TASK ITEM: Your answer must be an exact transcription of the data, with every picture omitted.
————
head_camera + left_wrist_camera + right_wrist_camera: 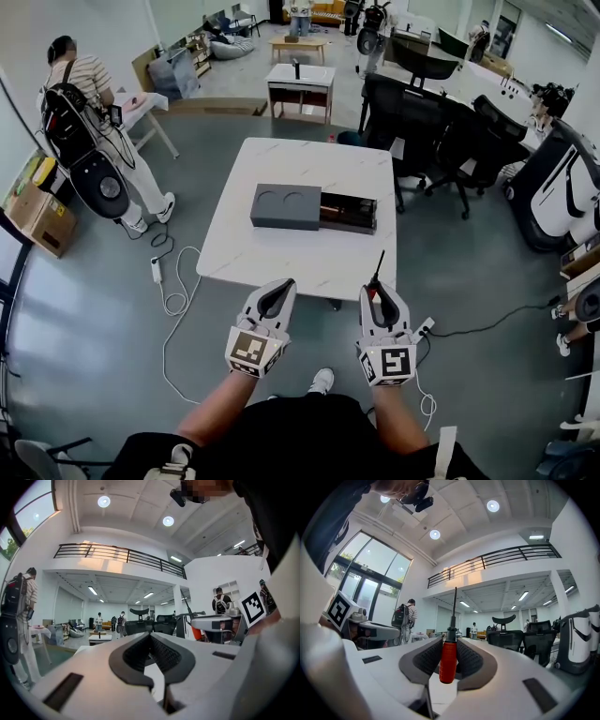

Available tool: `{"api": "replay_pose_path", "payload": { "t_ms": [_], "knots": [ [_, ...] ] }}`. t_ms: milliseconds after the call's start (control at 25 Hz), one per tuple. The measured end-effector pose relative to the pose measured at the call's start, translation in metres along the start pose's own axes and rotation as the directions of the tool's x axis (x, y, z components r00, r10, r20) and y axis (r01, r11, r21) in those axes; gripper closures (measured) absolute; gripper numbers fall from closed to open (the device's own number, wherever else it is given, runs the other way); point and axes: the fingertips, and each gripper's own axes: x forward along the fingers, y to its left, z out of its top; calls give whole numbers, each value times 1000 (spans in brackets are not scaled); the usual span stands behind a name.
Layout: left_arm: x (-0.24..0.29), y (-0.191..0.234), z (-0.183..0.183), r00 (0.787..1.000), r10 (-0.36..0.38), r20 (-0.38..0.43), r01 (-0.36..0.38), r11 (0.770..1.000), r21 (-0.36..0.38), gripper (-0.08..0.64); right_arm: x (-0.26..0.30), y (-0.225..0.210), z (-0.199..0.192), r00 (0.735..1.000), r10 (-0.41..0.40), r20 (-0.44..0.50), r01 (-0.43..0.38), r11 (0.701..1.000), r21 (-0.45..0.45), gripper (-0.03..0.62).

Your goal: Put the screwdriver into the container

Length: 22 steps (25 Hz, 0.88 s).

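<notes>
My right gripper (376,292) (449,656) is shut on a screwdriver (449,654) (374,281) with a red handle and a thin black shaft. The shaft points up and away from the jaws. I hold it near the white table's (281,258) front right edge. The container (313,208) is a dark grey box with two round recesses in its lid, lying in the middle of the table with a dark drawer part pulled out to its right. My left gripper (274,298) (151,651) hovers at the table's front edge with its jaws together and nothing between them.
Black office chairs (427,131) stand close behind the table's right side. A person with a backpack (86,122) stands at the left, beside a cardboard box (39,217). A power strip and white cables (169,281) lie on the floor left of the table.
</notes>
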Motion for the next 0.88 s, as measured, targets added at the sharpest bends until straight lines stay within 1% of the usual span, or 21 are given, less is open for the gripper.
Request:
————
WRITTEN REPLY:
head_camera + left_wrist_camera + right_wrist_camera: 

Available tool: `{"api": "replay_pose_path", "payload": { "t_ms": [_], "knots": [ [_, ...] ] }}`. t_ms: milliseconds after the call's start (control at 25 Hz), one per tuple. The measured end-effector pose relative to the pose measured at the call's start, translation in metres along the start pose's own axes and rotation as the directions of the tool's x axis (x, y, z components r00, r10, r20) and y axis (r01, r11, r21) in those axes; gripper closures (measured) absolute; gripper numbers fall from closed to open (the device's own number, wherever else it is given, runs the other way); point and axes: the fingertips, and each gripper's own axes: x forward along the fingers, y to its left, z out of its top; calls give whole numbers, each value times 1000 (spans in brackets are not scaled); the usual span stands behind a name.
Layout: left_arm: x (-0.24..0.29), y (-0.191..0.234), z (-0.183..0.183), r00 (0.787..1.000), r10 (-0.36..0.38), r20 (-0.38..0.43), r01 (-0.36..0.38), r11 (0.770..1.000), r21 (-0.36..0.38), gripper (-0.08..0.64); right_arm: x (-0.26..0.30), y (-0.225..0.210), z (-0.199..0.192), r00 (0.735..1.000), r10 (-0.41..0.40), r20 (-0.44..0.50), r01 (-0.43..0.38), r11 (0.701..1.000), r21 (-0.45..0.45), gripper (-0.03..0.62).

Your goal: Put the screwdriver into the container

Length: 22 steps (25 Hz, 0.88 s).

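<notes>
My right gripper (376,292) (449,656) is shut on a screwdriver (449,654) (374,281) with a red handle and a thin black shaft. The shaft points up and away from the jaws. I hold it near the white table's (281,258) front right edge. The container (313,208) is a dark grey box with two round recesses in its lid, lying in the middle of the table with a dark drawer part pulled out to its right. My left gripper (274,298) (151,651) hovers at the table's front edge with its jaws together and nothing between them.
Black office chairs (427,131) stand close behind the table's right side. A person with a backpack (86,122) stands at the left, beside a cardboard box (39,217). A power strip and white cables (169,281) lie on the floor left of the table.
</notes>
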Motion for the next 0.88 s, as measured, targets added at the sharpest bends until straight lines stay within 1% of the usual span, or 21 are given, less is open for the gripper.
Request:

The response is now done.